Дали белую неношеную рубашку, такие же порты. Поглядели – впору ли. Вывели в луга. Здесь стояла могучая лошадь, запряженная в плуг. Плуг горел, как солнце.

«Уж не золотой ли?» – изумился Баян.

– Сей плуг – золотой! – сказал Благомир. – Сокровище и завет пращуров наших. Вспаши, отрок, борозду. Начнешь, как только край солнца покажется, кончишь, когда последняя капля в землю просочится. Вот тебе каравай хлеба, соль, луковица да горшок молока.

– А для лошади? – спросил Баян.

Жрец улыбнулся:

– Для лошади в поле стоит торба овса да бочонок воды.

Посмотрел Баян на золотой плуг, испугался.

– Мне сил не хватит, чтоб в землю его погрузить.

– Плуг острей меча… Какая выйдет пахота, таков ты сам, такова судьба твоя.

Жрецы подняли плуг, вонзили в землю, показали Баяну, как надо с ним управляться.

За сохой Баян ходил на своем поле. Дедушке помогал. Но плуг, да еще золотой – видел впервые. И ведь не поле надо было взрезать, а матерую землю, не ведавшую орудий землепашцев.

Велес ли был милостив, дедушка ли Род пособил, но плуг – чудо из чудес – земельку резал без натуги. Да и лошадь была – Микуле Селяниновичу впору на такой пахать.

Баян, однако, не жадничал. Десяток сажен прошел, остановил буланого. Конь еще и не разогрелся, но растратить силы можно скорехонько. Налегать же на плуг, держать его в руках – не на звезды смотреть. Глазницы потом залило.

Конь на частые остановки сначала фыркал, но потом, отдыхая, благодарно обнюхал своего пахаря. Не торопились, а ушли далеко.

В полдень Баян накормил коня, напоил и сам хлебца отщипнул да молочка похлебал.
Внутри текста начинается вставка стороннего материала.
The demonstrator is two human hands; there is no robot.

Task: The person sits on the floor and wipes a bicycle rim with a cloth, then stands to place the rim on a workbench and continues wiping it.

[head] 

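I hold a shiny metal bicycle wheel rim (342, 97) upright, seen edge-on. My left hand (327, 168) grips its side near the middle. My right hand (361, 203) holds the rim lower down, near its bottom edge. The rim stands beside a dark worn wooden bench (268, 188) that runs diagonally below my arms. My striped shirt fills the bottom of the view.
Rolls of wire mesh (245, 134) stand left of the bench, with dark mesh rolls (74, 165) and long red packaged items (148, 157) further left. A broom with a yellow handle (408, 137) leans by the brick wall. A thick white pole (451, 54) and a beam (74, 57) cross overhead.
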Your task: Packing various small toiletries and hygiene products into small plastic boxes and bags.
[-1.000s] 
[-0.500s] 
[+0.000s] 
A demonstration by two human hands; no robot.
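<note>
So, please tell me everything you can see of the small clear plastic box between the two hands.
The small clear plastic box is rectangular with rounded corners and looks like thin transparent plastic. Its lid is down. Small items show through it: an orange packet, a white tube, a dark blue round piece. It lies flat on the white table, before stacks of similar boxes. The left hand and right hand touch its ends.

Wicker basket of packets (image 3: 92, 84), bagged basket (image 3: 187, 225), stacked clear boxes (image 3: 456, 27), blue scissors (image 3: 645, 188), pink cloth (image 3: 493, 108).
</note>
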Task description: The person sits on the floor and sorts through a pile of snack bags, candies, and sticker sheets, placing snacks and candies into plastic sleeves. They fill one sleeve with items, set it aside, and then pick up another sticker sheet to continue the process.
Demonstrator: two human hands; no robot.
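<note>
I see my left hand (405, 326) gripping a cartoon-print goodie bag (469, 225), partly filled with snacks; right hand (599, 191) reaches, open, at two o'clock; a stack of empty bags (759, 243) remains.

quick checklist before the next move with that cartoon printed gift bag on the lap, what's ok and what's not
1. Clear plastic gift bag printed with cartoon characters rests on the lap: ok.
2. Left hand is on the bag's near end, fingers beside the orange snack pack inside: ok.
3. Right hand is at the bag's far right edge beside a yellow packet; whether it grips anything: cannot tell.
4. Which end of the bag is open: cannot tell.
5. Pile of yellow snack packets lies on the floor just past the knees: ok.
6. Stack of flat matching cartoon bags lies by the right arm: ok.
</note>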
Склонилось солнце, только до захода еще пахать и пахать, а конь уж спотыкается. Надрал Баян клеверу охапку, отдал коню хлеб, отдал ему соль, молоком попотчевал. Сам подкрепился луковицей. Горько, а все ведь пища.

Изнемогал Баян, налегая на плуг, уходила земля из-под ног могучего коня, копыта проскальзывали, немочь прогибала спину, опали сытые бока.

Солнце уже как ягода малина. Низехонько. А сколько надо напахать, чего ради – неведомо. Дал Баян еще одну передышку изнемогшему коню. Сам навалился на плужок, сил нет пот отереть с глаз.

Смотрит, еще один пахарь орет, небесный. Был тот пахарь облаком, и конь его был облако, и плуг. Орали они саму, знать, Вселенную.

Поднял небесный пахарь длань, приставил к очам, поглядел на отрока нахмурясь.

– Гей! – крикнул Баян коню. – Гей! Поднатужимся. Солнце уже земли коснулось.